_What this task involves_
Please state in a single number how many lines of the entries below include the word "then".

_Entries provided_
+++++
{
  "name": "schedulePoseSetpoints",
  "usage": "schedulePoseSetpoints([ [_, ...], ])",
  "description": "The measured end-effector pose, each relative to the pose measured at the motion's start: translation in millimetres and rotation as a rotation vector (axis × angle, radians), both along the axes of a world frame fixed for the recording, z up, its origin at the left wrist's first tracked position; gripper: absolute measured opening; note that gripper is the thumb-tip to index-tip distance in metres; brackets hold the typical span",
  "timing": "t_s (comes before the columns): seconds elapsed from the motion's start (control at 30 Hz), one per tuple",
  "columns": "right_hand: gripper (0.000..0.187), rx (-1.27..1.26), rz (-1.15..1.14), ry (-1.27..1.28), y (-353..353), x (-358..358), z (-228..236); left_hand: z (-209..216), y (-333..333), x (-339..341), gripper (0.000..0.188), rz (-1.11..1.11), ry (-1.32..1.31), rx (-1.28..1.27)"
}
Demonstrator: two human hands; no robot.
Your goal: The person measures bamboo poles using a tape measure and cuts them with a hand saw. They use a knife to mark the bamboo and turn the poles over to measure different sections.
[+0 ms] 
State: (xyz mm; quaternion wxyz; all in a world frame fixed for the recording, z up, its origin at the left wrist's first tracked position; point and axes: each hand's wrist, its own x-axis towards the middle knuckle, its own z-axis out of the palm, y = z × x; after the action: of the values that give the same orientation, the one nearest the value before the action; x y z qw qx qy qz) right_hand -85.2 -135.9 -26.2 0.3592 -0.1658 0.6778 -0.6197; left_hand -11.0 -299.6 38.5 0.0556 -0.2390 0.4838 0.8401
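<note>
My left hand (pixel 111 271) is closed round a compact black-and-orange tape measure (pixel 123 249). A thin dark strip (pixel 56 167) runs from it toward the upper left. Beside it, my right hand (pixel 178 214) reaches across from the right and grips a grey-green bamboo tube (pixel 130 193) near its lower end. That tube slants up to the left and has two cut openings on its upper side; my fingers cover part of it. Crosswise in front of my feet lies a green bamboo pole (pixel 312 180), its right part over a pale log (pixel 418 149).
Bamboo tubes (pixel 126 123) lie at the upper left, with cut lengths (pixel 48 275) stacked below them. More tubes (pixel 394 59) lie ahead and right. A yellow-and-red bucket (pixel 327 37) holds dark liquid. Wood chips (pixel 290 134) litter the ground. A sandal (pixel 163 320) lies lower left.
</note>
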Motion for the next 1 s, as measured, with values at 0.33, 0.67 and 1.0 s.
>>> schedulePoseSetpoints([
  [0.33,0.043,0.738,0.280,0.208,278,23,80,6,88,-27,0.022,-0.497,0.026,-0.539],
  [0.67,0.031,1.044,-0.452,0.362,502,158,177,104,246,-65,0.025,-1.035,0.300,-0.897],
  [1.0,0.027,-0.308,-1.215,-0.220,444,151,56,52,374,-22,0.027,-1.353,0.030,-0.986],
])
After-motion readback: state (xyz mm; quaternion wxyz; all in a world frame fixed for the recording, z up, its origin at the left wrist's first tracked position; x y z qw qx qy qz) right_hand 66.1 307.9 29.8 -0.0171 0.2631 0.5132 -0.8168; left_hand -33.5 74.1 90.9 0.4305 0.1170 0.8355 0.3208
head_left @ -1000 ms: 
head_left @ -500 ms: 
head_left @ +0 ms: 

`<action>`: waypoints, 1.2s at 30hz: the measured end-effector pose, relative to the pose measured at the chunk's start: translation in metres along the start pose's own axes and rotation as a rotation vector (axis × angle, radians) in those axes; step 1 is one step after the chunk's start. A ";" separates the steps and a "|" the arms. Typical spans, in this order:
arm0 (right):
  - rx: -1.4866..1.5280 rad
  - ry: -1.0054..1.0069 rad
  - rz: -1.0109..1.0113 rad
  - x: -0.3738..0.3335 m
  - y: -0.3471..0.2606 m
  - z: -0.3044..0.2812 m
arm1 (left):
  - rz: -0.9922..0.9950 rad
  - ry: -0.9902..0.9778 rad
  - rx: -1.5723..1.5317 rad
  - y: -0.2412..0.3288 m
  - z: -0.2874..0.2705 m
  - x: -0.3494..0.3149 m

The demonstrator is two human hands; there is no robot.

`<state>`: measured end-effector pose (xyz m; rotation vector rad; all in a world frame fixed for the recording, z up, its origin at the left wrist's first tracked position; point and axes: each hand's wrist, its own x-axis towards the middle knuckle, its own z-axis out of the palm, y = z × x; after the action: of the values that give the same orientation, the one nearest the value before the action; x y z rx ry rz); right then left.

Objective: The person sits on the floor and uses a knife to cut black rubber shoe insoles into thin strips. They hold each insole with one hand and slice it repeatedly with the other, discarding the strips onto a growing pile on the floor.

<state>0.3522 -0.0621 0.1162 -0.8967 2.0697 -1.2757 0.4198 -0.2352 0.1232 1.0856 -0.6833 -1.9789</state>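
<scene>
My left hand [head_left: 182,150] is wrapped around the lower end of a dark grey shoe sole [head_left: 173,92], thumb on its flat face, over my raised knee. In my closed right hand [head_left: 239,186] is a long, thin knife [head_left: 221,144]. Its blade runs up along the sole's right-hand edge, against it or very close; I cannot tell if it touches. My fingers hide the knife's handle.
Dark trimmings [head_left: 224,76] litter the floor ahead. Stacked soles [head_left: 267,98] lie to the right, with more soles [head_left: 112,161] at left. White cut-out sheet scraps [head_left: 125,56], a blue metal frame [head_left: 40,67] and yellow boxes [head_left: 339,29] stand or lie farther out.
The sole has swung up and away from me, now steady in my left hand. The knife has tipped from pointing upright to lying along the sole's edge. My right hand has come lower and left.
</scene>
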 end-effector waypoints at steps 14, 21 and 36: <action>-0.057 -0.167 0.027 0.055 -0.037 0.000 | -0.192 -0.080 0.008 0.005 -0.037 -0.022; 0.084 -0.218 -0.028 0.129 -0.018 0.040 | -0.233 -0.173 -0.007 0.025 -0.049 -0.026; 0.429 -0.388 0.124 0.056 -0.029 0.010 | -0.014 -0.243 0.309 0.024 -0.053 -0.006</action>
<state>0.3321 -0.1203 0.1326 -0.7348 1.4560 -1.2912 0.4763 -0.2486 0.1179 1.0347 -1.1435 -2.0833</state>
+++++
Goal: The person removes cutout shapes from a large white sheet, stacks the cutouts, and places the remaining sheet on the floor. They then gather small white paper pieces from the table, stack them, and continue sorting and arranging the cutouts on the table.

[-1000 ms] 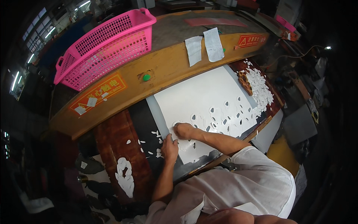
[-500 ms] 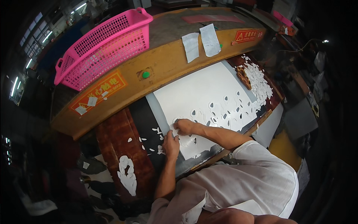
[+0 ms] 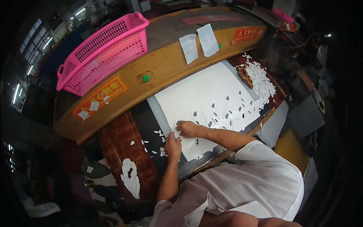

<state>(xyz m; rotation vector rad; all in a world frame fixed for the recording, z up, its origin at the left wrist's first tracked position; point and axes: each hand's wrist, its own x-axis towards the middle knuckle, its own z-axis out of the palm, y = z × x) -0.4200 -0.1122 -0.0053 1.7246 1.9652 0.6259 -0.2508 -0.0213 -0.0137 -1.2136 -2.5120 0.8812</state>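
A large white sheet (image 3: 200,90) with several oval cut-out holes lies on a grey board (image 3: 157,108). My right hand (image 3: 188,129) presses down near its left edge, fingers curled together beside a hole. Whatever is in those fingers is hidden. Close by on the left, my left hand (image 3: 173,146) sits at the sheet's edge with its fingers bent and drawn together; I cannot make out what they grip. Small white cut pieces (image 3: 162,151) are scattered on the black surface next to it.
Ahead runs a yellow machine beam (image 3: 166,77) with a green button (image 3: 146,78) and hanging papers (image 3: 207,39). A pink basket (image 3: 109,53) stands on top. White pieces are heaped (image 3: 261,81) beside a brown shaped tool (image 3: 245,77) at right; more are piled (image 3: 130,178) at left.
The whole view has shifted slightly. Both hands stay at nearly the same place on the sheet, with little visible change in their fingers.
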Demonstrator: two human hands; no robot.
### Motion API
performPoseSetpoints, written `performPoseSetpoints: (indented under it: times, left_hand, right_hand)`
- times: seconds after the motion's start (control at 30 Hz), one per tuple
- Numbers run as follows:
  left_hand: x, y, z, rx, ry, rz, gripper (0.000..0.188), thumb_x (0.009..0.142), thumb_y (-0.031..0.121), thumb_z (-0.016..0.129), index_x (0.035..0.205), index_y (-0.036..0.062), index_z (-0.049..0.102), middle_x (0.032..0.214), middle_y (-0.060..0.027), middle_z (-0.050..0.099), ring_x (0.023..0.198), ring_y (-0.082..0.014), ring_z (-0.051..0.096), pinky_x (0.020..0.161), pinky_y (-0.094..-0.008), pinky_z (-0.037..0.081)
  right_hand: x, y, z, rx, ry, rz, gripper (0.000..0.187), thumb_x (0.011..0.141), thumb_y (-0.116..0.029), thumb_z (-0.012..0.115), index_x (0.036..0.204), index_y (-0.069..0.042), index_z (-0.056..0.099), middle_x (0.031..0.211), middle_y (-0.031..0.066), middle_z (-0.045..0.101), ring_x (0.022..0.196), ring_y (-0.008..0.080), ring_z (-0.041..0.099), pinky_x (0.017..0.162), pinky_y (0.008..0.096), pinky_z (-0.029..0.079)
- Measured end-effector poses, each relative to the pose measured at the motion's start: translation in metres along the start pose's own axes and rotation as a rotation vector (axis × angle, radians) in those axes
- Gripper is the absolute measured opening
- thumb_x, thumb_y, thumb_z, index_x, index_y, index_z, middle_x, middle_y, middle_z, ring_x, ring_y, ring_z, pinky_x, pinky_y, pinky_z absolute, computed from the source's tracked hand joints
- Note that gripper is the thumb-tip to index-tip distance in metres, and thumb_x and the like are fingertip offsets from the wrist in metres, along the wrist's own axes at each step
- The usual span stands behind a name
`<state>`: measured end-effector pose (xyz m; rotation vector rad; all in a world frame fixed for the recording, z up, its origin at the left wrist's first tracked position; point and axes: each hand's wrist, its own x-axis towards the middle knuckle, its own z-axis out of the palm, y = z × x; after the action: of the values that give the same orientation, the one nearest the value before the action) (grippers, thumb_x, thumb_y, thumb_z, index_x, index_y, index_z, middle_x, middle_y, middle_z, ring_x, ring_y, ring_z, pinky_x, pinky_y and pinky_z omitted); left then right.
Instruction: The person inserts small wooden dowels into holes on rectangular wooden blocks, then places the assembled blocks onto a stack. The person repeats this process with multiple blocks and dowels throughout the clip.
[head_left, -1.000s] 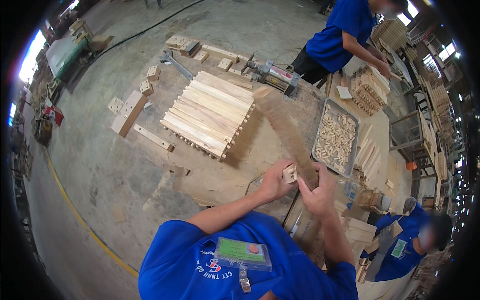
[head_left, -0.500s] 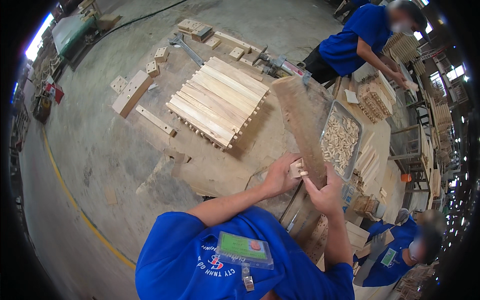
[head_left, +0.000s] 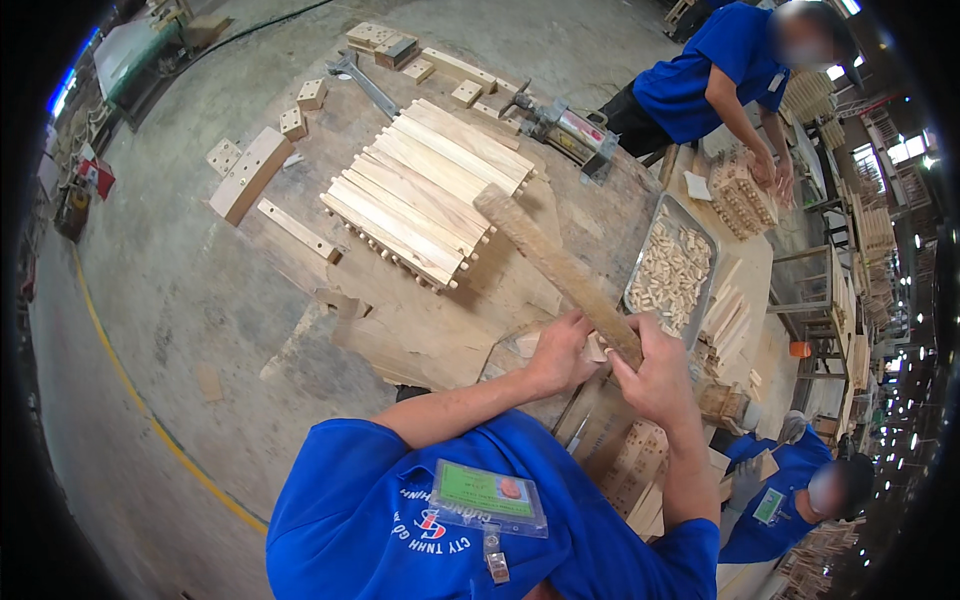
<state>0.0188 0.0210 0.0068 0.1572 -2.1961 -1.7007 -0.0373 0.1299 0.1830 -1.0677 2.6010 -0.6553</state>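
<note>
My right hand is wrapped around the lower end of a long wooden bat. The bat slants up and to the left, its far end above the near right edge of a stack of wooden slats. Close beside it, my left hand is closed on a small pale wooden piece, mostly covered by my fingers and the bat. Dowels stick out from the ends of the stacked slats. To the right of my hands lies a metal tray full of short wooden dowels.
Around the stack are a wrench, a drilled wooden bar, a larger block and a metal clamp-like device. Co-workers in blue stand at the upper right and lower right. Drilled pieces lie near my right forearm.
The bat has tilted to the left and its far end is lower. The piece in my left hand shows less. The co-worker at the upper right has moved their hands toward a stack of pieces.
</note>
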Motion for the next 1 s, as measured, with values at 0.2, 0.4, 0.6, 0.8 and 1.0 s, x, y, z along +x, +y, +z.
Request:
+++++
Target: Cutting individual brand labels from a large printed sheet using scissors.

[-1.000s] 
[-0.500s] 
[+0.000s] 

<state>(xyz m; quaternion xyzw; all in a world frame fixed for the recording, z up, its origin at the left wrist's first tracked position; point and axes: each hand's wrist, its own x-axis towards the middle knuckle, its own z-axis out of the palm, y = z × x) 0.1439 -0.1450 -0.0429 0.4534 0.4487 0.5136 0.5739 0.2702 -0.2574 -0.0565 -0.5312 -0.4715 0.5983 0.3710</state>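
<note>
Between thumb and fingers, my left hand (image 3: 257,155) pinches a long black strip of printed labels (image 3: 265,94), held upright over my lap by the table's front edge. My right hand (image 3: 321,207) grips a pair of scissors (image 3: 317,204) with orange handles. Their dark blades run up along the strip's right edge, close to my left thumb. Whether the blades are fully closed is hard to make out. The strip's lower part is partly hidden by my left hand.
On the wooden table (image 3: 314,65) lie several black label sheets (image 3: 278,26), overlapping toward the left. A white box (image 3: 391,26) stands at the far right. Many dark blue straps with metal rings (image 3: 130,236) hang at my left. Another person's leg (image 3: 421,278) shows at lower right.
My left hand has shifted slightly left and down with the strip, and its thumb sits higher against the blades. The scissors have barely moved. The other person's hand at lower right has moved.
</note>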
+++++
_Response box_
4